### Work order
Exclude pictures and give again exactly the lines of the listing, beginning with its first line and ending with the one that contains "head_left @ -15".

### Recorded data
===============
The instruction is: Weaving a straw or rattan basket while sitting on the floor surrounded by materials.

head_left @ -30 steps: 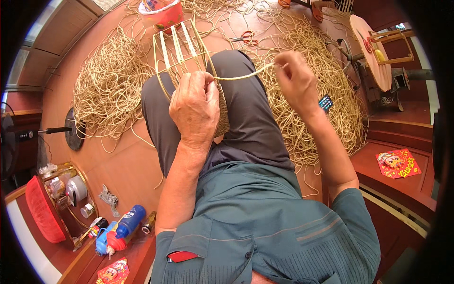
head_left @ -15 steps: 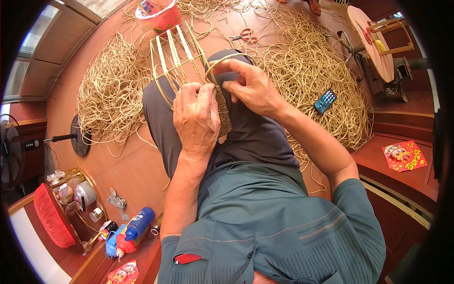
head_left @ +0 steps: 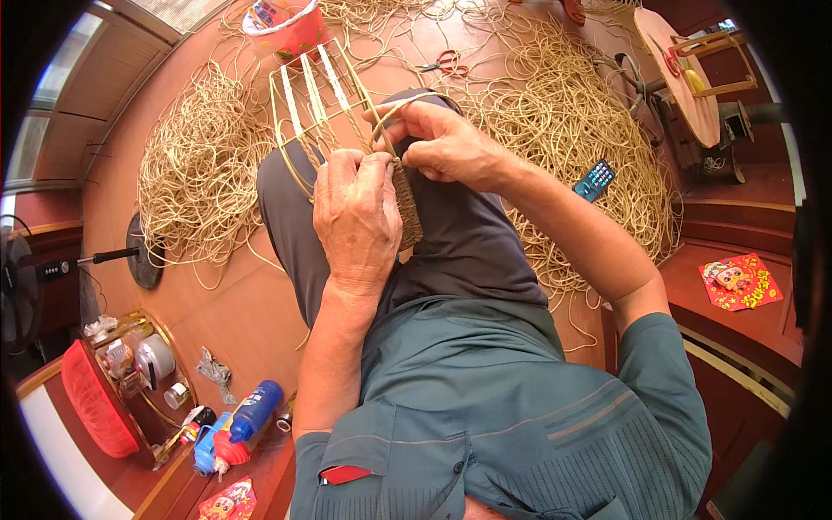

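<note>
A wire basket frame [head_left: 314, 100] with three pale wrapped strips rests between my knees, its lower part covered in woven straw-coloured cord [head_left: 407, 208]. My left hand [head_left: 355, 221] grips the woven part, fingers bent over its top. Just right of it, my right hand [head_left: 442, 147] has its fingers curled at the frame's right side, on a loose strand of cord [head_left: 403, 106] that arches over them; the fingertips are partly hidden.
Large heaps of cord [head_left: 195, 173] lie left and right [head_left: 555, 104] on the floor, with scissors [head_left: 449, 65] and a phone [head_left: 594, 180]. A red bucket [head_left: 282, 30], round board [head_left: 676, 78], black fan [head_left: 19, 286], bottles [head_left: 256, 412] and low rack [head_left: 152, 368] surround me.
My right hand has come leftward from out at the right, where it drew the strand taut, to the frame beside my left hand. The strand is now looped over its fingers.
</note>
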Available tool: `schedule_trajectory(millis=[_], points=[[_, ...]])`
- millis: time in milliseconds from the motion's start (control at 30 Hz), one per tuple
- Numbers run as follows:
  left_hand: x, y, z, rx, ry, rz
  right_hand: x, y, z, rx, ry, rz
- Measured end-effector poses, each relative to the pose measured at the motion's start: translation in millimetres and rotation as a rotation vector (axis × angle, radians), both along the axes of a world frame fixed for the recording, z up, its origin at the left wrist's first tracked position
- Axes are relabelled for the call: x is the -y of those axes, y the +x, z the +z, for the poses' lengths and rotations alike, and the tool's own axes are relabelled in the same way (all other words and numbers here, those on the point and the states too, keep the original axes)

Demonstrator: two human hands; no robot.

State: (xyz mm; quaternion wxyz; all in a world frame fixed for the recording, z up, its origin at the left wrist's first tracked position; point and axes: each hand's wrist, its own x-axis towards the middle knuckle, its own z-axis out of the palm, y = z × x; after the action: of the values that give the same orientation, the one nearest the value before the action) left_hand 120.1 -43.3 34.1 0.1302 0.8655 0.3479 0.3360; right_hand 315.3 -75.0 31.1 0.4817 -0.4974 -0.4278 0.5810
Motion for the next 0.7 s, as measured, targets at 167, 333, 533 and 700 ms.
schedule_trajectory(millis=[167, 333, 533, 700], points=[[-0.7, 0.1, -1.2, 0.010, -0.015, -0.010, -5.7, 5.0, 4.6, -0.021, -0.031, 0.079], [-1.9, -0.2, -1.9, 0.030, 0.000, -0.004, -13.0, 3.7, 10.3, 0.399, -0.067, 0.227], [-1.9, -0.9, -1.1, 0.011, -0.024, -0.011, -8.4, 4.2, 19.4, 0.565, 0.003, 0.257], [-1.6, -0.9, 0.1, 0.028, -0.037, -0.002, -7.9, 1.3, 13.6, 0.554, 0.019, 0.194]])
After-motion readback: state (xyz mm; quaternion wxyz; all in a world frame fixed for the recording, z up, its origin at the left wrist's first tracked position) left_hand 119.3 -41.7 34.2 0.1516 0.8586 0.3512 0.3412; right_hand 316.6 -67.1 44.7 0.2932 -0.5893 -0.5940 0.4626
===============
### Task answer
The instruction is: Weaving a straw or rattan basket while sitting on the floor surrounded by materials.

head_left @ -30 steps: 
head_left @ -15 steps: 

This exercise is now fully answered.